### [The problem]
Copy every line of the records that includes the word "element".

### [Data extracts]
+---+
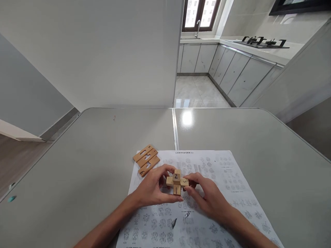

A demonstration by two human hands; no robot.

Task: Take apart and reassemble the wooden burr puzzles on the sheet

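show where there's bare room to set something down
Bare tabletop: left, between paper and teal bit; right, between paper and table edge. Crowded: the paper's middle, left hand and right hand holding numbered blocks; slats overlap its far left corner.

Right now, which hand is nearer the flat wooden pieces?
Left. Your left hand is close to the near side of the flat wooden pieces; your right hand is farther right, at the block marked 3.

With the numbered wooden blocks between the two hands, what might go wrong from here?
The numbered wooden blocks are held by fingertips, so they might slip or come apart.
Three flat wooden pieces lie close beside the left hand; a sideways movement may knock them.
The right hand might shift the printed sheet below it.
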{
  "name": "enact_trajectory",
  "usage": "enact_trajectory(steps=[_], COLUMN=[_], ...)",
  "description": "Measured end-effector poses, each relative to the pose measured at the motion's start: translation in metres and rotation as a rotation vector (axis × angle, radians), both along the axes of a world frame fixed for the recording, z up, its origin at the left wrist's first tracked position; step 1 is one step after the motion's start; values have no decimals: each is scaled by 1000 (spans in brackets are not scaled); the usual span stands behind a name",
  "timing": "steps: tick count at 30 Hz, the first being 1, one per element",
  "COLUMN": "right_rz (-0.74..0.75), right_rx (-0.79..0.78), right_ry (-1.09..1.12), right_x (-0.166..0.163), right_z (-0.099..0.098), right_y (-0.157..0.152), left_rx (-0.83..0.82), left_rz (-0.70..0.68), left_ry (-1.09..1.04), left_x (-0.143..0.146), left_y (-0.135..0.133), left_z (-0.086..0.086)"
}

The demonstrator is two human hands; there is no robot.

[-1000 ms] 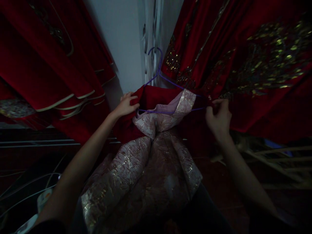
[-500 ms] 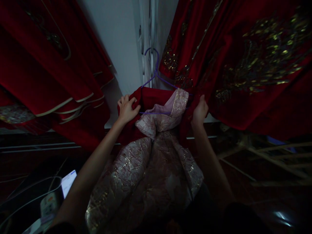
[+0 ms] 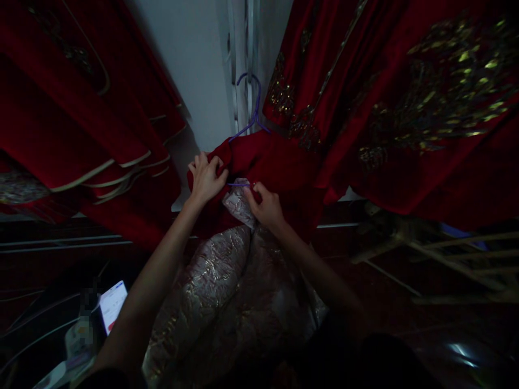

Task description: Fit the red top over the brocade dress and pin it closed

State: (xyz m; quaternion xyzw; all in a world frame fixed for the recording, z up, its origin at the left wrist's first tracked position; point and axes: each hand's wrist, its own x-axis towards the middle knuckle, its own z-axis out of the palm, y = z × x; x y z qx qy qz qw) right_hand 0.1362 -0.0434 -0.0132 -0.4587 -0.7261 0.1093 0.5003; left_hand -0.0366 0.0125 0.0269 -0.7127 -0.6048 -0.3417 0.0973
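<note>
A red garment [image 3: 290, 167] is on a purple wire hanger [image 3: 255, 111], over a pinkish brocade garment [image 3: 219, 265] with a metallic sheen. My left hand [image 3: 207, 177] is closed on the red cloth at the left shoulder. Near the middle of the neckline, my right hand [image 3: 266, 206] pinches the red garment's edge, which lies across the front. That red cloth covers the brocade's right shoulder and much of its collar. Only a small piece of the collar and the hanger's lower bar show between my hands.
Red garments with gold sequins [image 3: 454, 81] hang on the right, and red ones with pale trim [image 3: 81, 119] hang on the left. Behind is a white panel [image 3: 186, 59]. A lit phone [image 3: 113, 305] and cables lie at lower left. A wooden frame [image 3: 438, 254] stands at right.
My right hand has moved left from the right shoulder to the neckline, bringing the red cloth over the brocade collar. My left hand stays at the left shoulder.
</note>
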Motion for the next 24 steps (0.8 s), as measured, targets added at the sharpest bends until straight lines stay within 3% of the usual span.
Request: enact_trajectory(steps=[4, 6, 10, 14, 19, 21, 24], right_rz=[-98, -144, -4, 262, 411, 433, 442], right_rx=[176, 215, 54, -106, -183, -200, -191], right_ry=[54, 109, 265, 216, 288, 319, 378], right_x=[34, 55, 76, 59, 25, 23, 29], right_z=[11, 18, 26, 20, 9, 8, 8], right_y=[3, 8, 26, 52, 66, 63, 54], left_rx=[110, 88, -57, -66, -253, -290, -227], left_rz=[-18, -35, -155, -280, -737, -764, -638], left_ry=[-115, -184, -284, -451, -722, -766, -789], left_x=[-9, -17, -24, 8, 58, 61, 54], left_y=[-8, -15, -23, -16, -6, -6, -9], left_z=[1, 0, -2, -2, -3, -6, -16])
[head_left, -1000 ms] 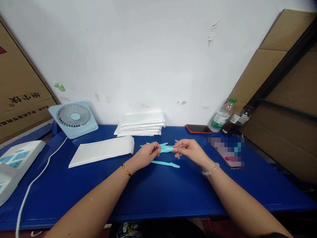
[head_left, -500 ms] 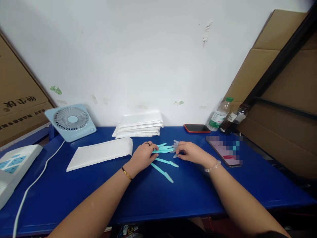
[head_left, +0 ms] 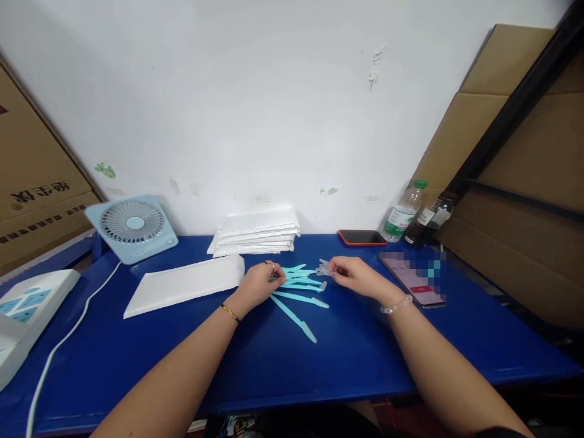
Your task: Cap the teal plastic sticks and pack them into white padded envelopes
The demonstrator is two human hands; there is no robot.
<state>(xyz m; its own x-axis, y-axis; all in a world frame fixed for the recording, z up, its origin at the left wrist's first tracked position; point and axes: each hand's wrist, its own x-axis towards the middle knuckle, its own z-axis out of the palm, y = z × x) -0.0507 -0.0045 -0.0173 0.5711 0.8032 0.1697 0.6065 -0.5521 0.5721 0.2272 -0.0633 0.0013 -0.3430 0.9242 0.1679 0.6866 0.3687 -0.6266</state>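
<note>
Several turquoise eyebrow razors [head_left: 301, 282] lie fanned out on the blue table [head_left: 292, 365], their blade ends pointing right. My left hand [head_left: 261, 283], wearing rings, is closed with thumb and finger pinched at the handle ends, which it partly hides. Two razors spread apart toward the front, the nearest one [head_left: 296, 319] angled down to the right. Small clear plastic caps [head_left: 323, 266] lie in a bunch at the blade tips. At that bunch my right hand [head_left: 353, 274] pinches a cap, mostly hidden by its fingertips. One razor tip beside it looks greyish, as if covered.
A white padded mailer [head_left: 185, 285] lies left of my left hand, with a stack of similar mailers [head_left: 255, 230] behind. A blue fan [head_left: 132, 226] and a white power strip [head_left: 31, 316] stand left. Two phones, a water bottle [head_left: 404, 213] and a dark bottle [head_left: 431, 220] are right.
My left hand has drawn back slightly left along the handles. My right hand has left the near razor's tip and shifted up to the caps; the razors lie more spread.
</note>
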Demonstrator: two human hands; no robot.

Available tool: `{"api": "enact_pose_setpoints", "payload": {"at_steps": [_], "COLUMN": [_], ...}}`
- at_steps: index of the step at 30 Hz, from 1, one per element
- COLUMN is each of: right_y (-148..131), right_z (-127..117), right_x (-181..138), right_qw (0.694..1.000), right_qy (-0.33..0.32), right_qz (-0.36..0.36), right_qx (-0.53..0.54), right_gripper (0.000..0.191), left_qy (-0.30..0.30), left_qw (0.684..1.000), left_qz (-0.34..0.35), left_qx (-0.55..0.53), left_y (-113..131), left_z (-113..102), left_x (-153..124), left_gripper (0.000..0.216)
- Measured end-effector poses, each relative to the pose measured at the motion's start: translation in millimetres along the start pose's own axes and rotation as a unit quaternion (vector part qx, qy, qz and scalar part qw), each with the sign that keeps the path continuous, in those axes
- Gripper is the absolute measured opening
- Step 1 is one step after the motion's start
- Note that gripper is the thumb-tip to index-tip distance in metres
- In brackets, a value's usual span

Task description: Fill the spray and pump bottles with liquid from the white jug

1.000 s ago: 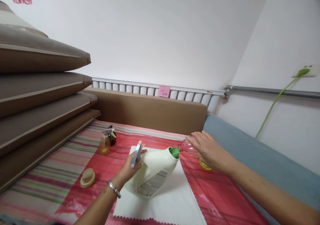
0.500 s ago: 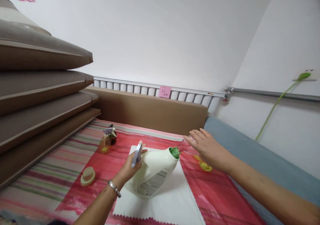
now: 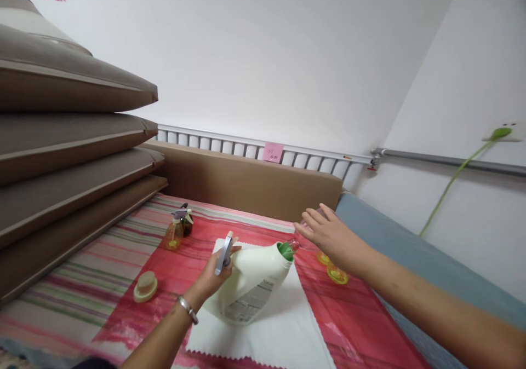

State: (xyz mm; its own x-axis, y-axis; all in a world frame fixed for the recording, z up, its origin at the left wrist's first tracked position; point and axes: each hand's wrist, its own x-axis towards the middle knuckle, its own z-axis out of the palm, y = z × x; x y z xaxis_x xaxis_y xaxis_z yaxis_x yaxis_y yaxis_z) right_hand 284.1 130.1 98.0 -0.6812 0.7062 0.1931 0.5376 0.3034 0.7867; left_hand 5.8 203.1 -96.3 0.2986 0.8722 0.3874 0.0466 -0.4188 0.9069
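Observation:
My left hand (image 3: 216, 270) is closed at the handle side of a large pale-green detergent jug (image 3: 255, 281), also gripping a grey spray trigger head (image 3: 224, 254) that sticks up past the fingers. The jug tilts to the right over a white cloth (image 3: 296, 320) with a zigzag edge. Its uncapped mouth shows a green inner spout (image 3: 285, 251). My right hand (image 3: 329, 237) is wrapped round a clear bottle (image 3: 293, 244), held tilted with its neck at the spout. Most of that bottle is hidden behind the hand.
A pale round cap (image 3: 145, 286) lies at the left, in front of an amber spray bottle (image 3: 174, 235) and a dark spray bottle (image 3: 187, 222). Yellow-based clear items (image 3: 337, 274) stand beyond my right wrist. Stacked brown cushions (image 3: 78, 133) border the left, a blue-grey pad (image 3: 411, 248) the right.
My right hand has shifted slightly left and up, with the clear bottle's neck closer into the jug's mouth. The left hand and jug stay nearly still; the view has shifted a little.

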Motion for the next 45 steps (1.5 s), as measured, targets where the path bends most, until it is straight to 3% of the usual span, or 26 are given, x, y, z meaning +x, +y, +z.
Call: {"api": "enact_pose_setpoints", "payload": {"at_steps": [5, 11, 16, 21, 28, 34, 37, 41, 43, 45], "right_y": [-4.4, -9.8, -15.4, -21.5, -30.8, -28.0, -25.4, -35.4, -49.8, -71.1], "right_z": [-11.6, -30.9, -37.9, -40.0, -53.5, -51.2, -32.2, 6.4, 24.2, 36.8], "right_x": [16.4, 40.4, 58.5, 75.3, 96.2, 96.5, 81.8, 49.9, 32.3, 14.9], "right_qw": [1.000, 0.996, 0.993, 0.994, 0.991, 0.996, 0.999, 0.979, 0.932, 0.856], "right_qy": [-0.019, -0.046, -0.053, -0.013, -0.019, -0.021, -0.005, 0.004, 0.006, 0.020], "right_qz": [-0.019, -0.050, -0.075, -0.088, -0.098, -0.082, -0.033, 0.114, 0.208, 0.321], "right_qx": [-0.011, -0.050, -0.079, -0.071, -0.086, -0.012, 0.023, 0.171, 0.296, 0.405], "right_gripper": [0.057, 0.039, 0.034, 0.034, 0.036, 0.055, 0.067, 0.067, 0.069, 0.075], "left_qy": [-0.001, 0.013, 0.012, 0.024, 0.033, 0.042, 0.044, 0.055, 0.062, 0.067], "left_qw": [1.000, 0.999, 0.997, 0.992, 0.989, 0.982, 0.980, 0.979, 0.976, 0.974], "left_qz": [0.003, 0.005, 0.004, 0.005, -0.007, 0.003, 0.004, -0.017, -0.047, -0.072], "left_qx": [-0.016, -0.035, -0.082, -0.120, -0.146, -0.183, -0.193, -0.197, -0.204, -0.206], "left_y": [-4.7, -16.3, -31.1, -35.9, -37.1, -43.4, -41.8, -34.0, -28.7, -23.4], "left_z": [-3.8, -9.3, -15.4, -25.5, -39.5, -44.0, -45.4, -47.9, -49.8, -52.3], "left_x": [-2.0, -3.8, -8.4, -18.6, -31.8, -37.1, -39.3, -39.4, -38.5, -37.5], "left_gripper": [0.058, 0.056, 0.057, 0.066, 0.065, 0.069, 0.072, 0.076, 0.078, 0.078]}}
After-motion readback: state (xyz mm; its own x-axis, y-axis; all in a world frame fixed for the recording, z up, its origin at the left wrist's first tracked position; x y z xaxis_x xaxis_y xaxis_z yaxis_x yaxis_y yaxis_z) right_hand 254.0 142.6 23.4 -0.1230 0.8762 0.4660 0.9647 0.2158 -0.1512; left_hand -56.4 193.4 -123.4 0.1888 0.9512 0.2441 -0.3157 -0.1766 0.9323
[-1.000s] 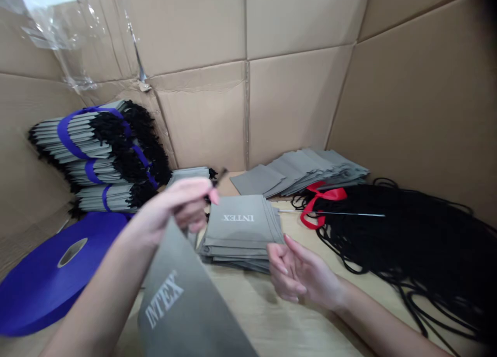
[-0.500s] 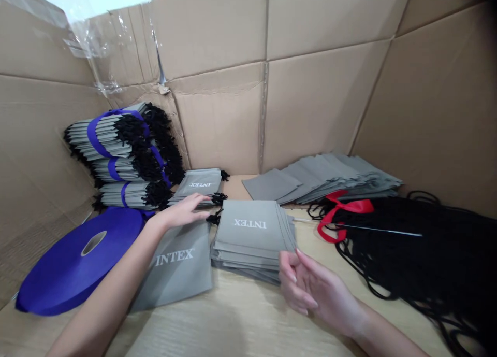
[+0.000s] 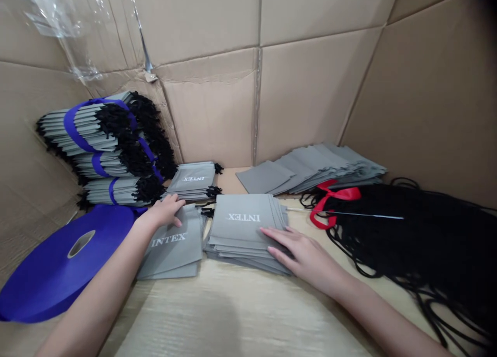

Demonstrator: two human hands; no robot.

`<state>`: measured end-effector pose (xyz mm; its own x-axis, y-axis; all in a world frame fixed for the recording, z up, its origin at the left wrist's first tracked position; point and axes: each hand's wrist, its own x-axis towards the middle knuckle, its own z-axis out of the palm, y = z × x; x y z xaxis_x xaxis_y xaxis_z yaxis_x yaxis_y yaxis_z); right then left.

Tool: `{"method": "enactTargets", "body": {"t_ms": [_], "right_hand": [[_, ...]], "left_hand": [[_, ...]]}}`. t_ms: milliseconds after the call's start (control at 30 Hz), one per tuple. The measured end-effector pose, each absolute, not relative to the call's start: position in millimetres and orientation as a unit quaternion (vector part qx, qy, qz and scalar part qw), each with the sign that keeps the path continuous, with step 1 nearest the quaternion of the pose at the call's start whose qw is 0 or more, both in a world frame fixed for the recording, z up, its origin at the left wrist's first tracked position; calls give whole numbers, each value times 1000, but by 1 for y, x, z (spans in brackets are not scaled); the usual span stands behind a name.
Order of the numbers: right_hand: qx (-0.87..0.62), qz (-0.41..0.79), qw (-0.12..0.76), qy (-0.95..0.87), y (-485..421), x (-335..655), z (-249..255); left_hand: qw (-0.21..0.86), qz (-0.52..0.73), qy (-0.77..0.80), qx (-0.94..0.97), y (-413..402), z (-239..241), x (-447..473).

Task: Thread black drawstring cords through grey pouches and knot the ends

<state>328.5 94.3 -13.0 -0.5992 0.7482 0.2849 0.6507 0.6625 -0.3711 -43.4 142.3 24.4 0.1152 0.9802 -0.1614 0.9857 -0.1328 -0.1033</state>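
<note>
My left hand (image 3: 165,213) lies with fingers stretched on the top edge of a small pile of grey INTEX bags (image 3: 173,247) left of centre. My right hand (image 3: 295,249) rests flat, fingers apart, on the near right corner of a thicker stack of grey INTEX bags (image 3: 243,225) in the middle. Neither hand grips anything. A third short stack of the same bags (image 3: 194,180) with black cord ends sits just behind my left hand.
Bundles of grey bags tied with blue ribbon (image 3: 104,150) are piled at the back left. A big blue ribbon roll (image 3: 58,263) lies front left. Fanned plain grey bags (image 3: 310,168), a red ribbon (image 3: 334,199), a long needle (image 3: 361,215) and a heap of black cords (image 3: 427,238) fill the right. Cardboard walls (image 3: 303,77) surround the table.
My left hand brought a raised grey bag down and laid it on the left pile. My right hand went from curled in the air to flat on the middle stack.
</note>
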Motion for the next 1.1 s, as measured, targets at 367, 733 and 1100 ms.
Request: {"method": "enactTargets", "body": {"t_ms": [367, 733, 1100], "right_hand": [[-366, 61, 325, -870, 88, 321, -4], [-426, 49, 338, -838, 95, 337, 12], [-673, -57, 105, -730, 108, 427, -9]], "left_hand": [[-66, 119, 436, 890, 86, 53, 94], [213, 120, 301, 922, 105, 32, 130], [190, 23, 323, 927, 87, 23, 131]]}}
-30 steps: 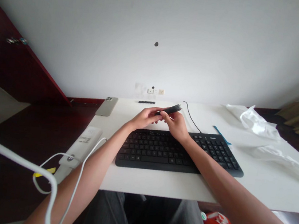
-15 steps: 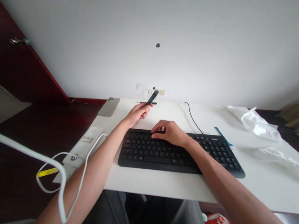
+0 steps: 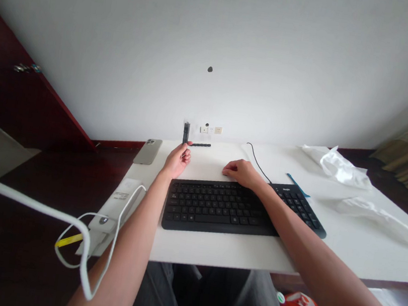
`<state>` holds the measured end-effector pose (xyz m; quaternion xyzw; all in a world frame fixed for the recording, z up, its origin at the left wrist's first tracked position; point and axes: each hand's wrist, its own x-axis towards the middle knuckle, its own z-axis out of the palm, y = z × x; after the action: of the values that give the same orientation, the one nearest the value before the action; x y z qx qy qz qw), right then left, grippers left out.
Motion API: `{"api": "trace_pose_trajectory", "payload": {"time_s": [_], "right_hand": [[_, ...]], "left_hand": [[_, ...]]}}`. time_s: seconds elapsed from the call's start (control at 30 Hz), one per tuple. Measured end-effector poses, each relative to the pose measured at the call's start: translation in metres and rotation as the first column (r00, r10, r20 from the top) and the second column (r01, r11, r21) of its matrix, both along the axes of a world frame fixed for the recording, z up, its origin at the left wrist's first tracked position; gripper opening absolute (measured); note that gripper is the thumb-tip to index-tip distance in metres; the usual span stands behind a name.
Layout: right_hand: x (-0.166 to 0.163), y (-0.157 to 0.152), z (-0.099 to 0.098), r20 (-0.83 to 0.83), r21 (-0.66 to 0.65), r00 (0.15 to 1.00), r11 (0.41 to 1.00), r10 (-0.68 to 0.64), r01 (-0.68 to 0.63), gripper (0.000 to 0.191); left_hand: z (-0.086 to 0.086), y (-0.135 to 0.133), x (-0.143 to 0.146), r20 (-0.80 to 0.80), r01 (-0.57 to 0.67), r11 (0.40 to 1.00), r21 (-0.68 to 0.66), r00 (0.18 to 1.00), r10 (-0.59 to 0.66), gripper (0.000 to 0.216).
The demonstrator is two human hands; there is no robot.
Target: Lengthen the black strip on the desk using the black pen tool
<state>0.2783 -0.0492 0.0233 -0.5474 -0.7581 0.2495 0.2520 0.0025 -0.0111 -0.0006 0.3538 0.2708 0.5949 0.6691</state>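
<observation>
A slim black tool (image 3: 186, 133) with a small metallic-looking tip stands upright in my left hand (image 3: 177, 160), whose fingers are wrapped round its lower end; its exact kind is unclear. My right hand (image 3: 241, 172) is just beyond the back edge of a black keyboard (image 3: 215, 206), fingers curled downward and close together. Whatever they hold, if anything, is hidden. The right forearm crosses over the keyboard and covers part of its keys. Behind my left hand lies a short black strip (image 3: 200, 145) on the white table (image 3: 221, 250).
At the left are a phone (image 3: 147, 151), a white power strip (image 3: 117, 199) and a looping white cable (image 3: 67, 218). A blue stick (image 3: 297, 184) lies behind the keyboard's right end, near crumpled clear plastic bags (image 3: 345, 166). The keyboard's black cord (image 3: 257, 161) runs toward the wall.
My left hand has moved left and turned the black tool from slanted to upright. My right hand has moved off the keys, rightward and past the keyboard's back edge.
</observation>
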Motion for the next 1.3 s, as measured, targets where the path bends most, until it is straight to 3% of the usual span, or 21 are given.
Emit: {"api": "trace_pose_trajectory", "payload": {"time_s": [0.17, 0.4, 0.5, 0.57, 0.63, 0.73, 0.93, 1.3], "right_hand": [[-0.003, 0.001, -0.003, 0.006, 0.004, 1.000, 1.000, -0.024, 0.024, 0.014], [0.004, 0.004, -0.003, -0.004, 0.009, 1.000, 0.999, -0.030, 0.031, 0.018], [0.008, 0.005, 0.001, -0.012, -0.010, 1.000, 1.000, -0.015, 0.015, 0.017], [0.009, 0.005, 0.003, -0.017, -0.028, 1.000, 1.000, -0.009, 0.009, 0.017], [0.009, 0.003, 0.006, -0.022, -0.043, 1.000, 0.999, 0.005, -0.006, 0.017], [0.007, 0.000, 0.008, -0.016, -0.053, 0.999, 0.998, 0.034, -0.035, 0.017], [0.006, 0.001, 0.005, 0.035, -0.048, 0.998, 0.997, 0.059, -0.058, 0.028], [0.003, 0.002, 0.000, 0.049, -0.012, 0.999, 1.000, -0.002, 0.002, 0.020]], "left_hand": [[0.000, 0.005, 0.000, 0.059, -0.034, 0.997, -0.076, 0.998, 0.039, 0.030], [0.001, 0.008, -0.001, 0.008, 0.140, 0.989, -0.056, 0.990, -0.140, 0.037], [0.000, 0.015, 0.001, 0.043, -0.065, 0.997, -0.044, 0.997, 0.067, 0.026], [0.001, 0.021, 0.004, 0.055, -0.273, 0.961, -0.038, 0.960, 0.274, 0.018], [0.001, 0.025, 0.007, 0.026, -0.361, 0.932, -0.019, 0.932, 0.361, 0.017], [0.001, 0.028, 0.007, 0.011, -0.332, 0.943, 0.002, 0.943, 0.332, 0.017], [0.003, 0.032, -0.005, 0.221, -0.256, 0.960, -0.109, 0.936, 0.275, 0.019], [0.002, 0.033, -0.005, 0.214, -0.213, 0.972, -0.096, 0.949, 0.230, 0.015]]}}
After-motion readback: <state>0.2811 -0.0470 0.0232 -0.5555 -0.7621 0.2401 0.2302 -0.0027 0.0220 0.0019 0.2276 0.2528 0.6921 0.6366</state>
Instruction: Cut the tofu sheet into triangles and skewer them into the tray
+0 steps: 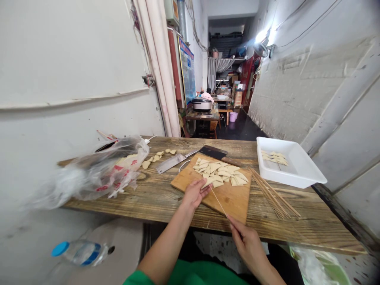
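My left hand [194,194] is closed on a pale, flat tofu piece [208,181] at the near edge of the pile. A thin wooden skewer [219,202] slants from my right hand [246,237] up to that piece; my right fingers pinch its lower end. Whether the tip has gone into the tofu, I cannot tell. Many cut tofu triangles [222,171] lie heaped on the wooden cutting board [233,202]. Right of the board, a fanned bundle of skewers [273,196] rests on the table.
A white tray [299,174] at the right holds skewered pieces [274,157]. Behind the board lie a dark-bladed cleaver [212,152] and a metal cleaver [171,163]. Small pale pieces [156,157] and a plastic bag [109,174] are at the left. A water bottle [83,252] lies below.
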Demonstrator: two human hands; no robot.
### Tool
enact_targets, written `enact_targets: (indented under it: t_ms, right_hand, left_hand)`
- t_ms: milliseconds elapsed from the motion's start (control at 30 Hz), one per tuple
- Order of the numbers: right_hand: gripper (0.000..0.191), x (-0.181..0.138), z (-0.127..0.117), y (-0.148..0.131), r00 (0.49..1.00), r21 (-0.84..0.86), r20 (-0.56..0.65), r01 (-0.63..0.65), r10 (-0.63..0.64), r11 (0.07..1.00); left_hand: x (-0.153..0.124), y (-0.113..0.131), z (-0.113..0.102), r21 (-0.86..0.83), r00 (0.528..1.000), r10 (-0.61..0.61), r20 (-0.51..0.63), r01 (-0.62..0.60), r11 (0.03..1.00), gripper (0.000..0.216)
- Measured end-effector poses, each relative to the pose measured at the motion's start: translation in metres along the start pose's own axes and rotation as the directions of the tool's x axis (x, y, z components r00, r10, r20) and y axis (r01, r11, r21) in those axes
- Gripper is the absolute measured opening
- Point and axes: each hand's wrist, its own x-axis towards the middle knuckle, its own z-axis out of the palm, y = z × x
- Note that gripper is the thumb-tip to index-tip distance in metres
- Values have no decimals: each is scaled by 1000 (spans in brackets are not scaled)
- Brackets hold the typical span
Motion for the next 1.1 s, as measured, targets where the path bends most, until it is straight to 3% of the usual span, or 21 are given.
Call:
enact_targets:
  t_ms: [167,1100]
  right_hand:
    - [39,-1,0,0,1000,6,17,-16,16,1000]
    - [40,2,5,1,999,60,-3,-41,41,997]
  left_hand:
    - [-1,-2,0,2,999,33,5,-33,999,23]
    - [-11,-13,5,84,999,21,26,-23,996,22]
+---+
### [Exercise answer]
  "timing": "steps: tick count at 30 Hz, the first being 1, one per element",
- at_steps: index of the step at 30 Hz, from 1, one per element

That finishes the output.